Peri, a Virginia man, purchased the 52 Grove St. property on his home computer for $175,000 in August. The property holds $60,000 worth of penalties and almost $200,000 in back taxes.
The former adult home, which started at auction for $3 million, did not include the business or the license. So, in order to reopen it as an adult home, Peri must reapply for a license which can take at least two years.
"I'm a family man," Peri said. "I have put a lot of money into the place, but still there is no cash flow."
He said he needs to generate a source of income in the meantime and has been considering opening a fine restaurant in the front of the building.
"Picture walking in the building with a nice chandelier on the ceiling, a table here with flowers, two to three intimate tables per room," Jerry Skrocki, neighbor and newly hired consultant to the project, said. "Excellent service. Excellent food."
Peri and Skrocki also plan to apply for a variance to open as a hotel.
Originally, Peri had wanted to open a bed and breakfast while he waited for his senior home license, but, according to zoning laws, in order to use more than six rooms for customers, it must be a hotel.
If he used less than six rooms, he said, it wouldn't bring in enough income. Peri said he has about 60 rooms that he can "easily fill."
However, he said there's still plenty of room to consider other ways to make money.
Peri invited Mayor Ann Thane and Dustin Swanger, president of Fulton-Montgomery Community College, to visit the property last week.
Thane, who had never visited the building before, said she was surprised about how large and "drop-dead gorgeous" it is.
"I knew that it was a convent at one point, but I didn't know about those extensive additions to the back," Thane said.
The 24,000 square-foot building follows a rectangular shape with a courtyard in the middle -- something Peri said Swanger seemed to like.
Peri said Swanger was interested in using the building as student housing, however Swanger said he wouldn't comment on it until he made a decision.
Thane said she doesn't think Peri should go through with student housing.
"I actually don't think that will work because there's too much in the way of state regulations that would need to be done to make that ready for students," Thane aid. "The cost would be too high."
She also doesn't think a hotel would well-suit the community's needs.
"To propose a hotel, you have a high end hotel going in across the river at the castle and you have a Hampton Inn and they have much better locations," Thane said. "If I'm going to book a room in a hotel, I don't want to stay in the room that was a senior cubby hole."
But, she said she does see a lot of potential in a fine dining establishment.
"That house is beautiful," Thane said. "The location is not ideal for a bed and breakfast, but for a restaurant, I can see a restaurant actually working there because it is just drop-dead gorgeous. That carpet on the first floor is nice."
Peri said he wants to hire a "good chef," serve French food and apply for a wine and beer license. The first step, he said, was visiting a Zoning Board of Appeals meeting to apply for hotel and restaurant variances.
There was a zoning meeting scheduled for last Thursday, but the group did not have a quorum and had to cancel.

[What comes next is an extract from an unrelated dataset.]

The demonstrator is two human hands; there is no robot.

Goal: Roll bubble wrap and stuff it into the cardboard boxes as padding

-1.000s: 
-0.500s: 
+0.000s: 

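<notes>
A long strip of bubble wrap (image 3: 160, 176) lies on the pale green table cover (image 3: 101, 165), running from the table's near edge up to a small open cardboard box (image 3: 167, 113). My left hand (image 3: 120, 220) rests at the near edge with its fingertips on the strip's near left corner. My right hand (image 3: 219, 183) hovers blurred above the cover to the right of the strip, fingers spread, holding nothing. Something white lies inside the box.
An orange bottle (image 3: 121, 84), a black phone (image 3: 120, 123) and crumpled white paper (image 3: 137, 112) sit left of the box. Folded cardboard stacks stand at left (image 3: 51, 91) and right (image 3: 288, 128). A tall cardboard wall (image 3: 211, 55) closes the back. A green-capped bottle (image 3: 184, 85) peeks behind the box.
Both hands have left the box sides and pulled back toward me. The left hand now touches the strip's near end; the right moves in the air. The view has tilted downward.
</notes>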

Skrocki said their next step is to attend a Planning Commission meeting in two weeks.
Thane said she encouraged Peri to create a "tight business plan," because not only will he have more luck with the planning board, but it will also open him up to other sources of funding.
"If he could come with a very well developed business plan with a budget and a scope of work and anticipated revenues and market study, he could maybe go to the regional council and ask for funding," Thane said. " I did request that the director from AIDA and Ken Rose from the county would also visit the property because I think until you see it, you don't realize what they've got on their hands down there, and I did not know."
She also suggested veterans housing as an alternative to senior housing.
"I think that would be a great use of that property," Thane said. "Or a senior situation. The only thing is, he needs to do the business plan because you need to do market studies and you have a $20 million project happening up on the hill for assisted living. Can the region support that direction? I'm not so sure that it can. I think that he needs to do a lot more research and a lot more planning."
Peri and Skrocki will attend the ZBA meeting Dec. 19, which will determine if they can open as a hotel and restaurant.